◆ **WHAT YOU WILL DO**:
Copy every line of the material exactly as it stands.

◆ **INFORMATION SUPPLIED**:
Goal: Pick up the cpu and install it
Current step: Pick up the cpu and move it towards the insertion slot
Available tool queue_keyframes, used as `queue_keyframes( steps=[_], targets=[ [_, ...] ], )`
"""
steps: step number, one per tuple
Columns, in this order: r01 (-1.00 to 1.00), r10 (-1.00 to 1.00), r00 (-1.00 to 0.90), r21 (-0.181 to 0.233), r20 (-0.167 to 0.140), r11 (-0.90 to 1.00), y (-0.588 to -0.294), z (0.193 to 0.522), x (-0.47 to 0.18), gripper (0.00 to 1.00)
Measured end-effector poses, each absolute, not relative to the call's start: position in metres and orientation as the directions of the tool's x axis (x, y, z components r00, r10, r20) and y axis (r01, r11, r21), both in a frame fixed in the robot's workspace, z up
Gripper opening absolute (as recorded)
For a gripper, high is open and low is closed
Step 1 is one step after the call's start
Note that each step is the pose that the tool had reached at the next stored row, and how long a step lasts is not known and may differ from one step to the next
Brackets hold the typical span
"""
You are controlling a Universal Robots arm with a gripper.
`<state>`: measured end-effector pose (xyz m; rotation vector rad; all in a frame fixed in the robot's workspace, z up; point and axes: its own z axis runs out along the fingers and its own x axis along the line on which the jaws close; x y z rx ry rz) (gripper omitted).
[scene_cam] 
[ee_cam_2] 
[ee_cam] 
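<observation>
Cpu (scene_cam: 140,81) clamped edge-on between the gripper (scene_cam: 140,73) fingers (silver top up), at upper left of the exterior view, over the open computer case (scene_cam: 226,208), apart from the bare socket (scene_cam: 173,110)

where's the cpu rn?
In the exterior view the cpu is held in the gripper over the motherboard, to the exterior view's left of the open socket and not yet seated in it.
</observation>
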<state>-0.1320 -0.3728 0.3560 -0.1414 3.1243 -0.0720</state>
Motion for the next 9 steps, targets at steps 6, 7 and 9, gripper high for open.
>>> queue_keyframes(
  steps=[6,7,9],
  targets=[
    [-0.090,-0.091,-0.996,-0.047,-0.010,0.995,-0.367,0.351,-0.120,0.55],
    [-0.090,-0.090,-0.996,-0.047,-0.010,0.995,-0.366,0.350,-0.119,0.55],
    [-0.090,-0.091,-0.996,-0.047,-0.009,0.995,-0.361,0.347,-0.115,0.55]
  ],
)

◆ **RESULT OF THIS TASK**:
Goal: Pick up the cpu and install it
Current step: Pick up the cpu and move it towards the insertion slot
Available tool queue_keyframes, used as `queue_keyframes( steps=[_], targets=[ [_, ...] ], )`
"""
steps: step number, one per tuple
Columns, in this order: r01 (-1.00 to 1.00), r10 (-1.00 to 1.00), r00 (-1.00 to 0.90), r21 (-0.181 to 0.233), r20 (-0.167 to 0.140), r11 (-0.90 to 1.00), y (-0.588 to -0.294), z (0.193 to 0.522), x (-0.47 to 0.18), gripper (0.00 to 1.00)
Measured end-effector poses, each absolute, not relative to the call's start: position in metres and orientation as the directions of the tool's x axis (x, y, z components r00, r10, r20) and y axis (r01, r11, r21), both in a frame fixed in the robot's workspace, z up
Gripper opening absolute (as recorded)
For a gripper, high is open and low is closed
Step 1 is one step after the call's start
Note that each step is the pose that the tool had reached at the next stored row, and how long a step lasts is not known and may differ from one step to the next
Brackets hold the typical span
"""
You are controlling a Universal Robots arm with a gripper.
`<state>`: measured end-effector pose (xyz m; rotation vector rad; all in a frame fixed in the robot's workspace, z up; point and axes: its own z axis runs out along the fingers and its own x axis along the line on which the jaws close; x y z rx ry rz) (gripper omitted).
[scene_cam] 
[ee_cam_2] 
[ee_cam] 
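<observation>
Cpu (scene_cam: 140,81) clamped edge-on between the gripper (scene_cam: 140,73) fingers (silver top up), at upper left of the exterior view, over the open computer case (scene_cam: 226,208), apart from the bare socket (scene_cam: 173,110)

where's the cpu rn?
In the exterior view the cpu is held in the gripper over the motherboard, to the exterior view's left of the open socket and not yet seated in it.
</observation>
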<state>-0.1320 -0.3728 0.3560 -0.1414 3.1243 -0.0720</state>
Motion for the next 9 steps, targets at steps 6, 7 and 9, gripper high for open.
>>> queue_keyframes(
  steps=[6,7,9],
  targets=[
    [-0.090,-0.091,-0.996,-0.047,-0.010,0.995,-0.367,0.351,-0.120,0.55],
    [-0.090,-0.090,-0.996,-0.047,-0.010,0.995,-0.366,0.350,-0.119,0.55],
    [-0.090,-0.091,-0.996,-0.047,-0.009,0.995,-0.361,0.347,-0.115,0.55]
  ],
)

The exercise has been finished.